**What the exercise asks:**
Nothing is needed except the lines below that run from the one with "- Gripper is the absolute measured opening" through the one with "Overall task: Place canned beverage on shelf", repeated exactly.

**Given information:**
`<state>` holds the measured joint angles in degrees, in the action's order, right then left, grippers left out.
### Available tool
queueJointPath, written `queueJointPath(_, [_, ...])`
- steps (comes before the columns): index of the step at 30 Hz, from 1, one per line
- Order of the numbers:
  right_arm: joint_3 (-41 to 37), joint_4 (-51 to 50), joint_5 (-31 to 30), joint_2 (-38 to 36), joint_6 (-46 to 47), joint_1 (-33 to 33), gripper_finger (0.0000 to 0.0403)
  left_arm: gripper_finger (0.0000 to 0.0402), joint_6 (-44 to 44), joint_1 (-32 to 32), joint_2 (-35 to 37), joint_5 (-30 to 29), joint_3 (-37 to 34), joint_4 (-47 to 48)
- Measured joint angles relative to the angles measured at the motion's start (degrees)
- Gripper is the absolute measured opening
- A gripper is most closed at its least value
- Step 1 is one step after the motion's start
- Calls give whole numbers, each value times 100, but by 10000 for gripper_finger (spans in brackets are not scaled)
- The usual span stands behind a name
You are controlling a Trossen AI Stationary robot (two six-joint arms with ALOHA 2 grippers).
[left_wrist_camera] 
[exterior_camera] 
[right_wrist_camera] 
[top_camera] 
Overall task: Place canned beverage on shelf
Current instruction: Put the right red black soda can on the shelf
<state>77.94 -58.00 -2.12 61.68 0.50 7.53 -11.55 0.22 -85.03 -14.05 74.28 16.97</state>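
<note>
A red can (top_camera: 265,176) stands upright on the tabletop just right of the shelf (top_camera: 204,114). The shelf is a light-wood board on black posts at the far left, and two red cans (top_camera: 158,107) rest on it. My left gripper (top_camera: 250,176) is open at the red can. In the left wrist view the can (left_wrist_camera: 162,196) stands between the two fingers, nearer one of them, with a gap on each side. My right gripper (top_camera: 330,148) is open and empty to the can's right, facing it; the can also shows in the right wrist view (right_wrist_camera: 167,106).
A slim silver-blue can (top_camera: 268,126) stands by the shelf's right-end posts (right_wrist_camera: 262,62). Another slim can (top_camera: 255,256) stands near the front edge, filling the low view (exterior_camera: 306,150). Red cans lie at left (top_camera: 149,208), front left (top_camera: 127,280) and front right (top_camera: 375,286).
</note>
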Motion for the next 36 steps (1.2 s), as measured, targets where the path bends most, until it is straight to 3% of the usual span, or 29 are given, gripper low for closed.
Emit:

**Reply:**
- Gripper is the absolute measured opening
- A gripper is most closed at its least value
- Step 1 is one step after the motion's start
- Calls give whole numbers, each value times 100, but by 10000 for gripper_finger (spans in brackets are not scaled)
- The usual span stands behind a name
You are controlling a Trossen AI Stationary robot (two six-joint arms with ALOHA 2 grippers).
[left_wrist_camera] 
[exterior_camera] 
[right_wrist_camera] 
[top_camera] 
Overall task: Place canned beverage on shelf

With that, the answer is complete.